British police secretly advised the Sri Lankans since the Thatcher era, with visits to the Royal Ulster Constabulary’s headquarters during the Troubles and early guidance from an ex-MI5 director on counter-insurgency strategy.
It was previously revealed how 3,500 Sri Lankan police officers – including some senior commanders – received training from the Scottish Police College since 2007.
The links to Northern Ireland were revealed following a Freedom of Information request to the PSNI by Corporate Watch, a not-for-profit research group.
Meanwhile the corporatewatch.org yesterday said; “In February 2009, Sri Lanka was an island at war. After nearly three decades of conflict, the separatist Tamil Tiger rebels were being cornered by government forces, in what has become known as the ‘killing fields’. 300,000 ethnic Tamil civilians fled the fighting, only to be rounded up and ‘screened’ for militant sympathies in squalid barbed-wire internment camps. By August 2009, Amnesty International warned that this system of indefinite and arbitrary detention included some 50,000 children.
“It may come as a surprise, then, that this was precisely the six-month period when White and McCausland were seconded from the PSNI and deployed to Sri Lanka by the FCO. The pair were ordered ‘to act as a ‘critical friend’ to the Sri Lankan Police” and provide ‘hands-on assistance’, Corporate Watch has discovered through a Freedom of Information request to the PSNI. The itinerary for their first visit included ‘high level meetings with [the] Inspector General of Police’ (IGP), Sri Lanka’s top cop Jayantha Wickramaratne, who incidentally had himself trained in Scotland and Northern Ireland during 2007. As IGP, Wickramaratne was part of the ‘Task Force’ responsible for the administration of the internment camps.
“Our previous investigation found that 3,500 Sri Lankan Police were trained by the Scottish Police College before and after 2009. Crucially, this new evidence reveals that senior UK police officers continued to advise their Sri Lankan counterparts even during the bloodiest months of the conflict.

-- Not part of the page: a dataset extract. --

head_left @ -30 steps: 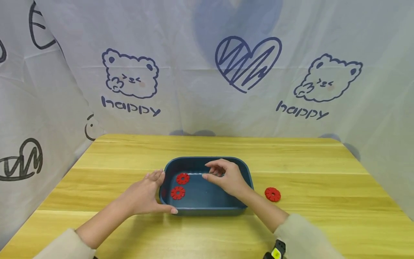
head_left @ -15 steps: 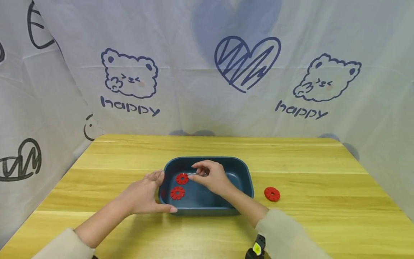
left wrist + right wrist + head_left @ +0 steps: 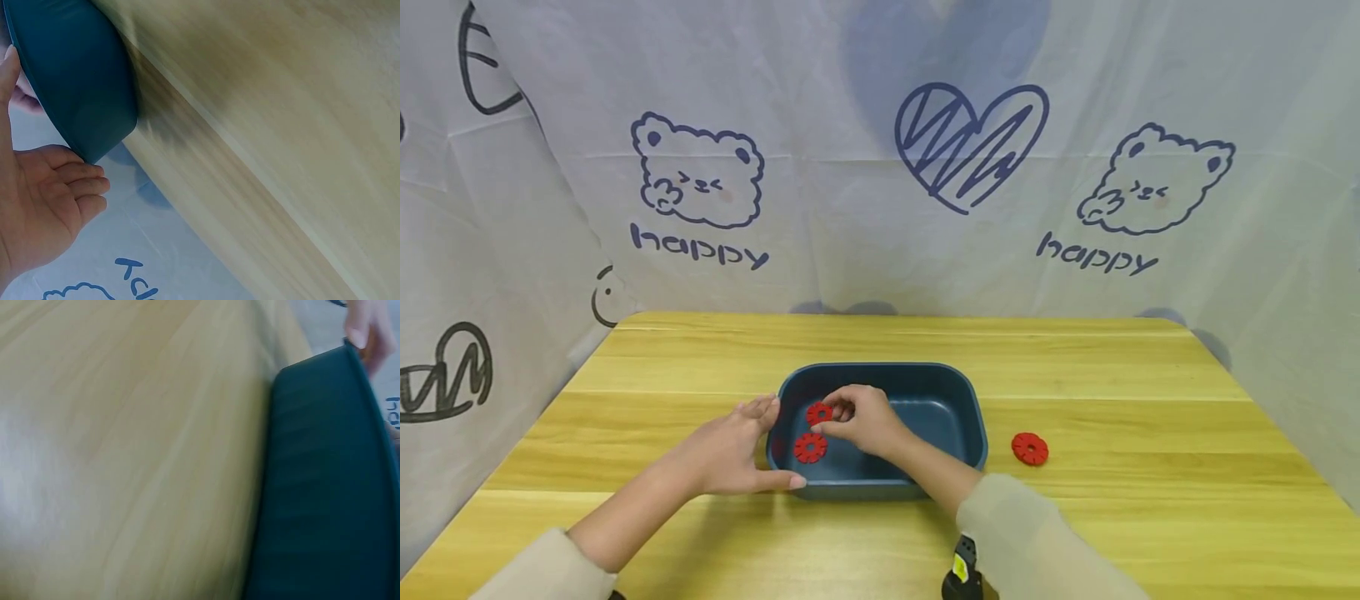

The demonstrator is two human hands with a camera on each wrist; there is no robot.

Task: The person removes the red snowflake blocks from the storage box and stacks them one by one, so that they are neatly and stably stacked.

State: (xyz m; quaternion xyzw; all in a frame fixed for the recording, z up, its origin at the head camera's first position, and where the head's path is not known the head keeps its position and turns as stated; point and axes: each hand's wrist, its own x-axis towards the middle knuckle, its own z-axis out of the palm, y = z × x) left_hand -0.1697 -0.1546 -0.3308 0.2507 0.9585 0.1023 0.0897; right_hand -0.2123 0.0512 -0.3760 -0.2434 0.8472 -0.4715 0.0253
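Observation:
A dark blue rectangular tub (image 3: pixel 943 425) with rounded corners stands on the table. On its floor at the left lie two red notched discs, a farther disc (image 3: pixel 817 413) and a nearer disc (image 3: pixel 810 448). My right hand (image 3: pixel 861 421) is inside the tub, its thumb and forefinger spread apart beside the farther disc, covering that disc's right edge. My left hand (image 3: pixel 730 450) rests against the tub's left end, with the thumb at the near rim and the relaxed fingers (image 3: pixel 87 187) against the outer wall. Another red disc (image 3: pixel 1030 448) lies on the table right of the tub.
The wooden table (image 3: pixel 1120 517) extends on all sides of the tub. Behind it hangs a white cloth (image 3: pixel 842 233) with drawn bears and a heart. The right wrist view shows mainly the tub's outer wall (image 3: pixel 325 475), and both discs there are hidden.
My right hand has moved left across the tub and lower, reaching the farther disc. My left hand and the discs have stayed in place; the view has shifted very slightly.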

The FCO are refusing to disclose its documents relating to this liaison, citing national security exemptions. Ineqe, White and McCausland were unavailable for comment. However, does Ineqe’s CEO, Jim Gamble, know what advice these men gave in Sri Lanka? Gamble’s judgement matters – he is Independent Chair of the City and Hackney Safeguarding Children Board.
“Although the global outsourcing of UK policing is alarming, it is nothing new. For example, British police have secretly advised the Sri Lankans since Thatcher, with visits to the Royal Ulster Constabulary HQ during the Troubles and early guidance from an ex-MI5 director on counter-insurgency strategy.
“An FCO file from 1983, obtained by Corporate Watch, titled ‘UK Assistance to Sri Lankan Police’, shows that two senior police officers from Sri Lanka visited Trouble-stricken Belfast in June 1983 to observe RUC operations. Senior Deputy Inspector-General H W H Weerasinghe and assistant Superintendent K S Padiwita were ‘to visit Belfast to see at first hand the roles of the police and army in counter-terrorist operations’. This visit took place a month before the ‘Black July‘ pogrom of Tamils, which is widely regarded as a turning point in escalating the conflict and catalysed the creation of a para-military ‘Special Task Force’ within the Sri Lankan police.
“Notably, the Sri Lankan police had requested UK help with ‘para-military [training] for counter-insurgency operations’ and ‘commando operations training’ in 1983. The FCO replied ‘we should like to help the Sri Lankan Government (discreetly) as much as we can with these courses’. Parts of the file, marked ‘Secret – UK EYES’, reveal that an ex-MI5 Director Jack Morton had also visited Sri Lanka in 1979 and produced a report for Sri Lanka with ‘practical recommendations for the total reorganisation of the intelligence apparatus’ which was ‘at heart of any discussion on Special Branch’. Morton had been Director of Intelligence in Malaya during Britain’s brutal war against Maoist rebels, and helped re-organised the RUC Special Branch in 1973 to set up an MI5/Army database on terrorists, according to the Powerbase encyclopedia.”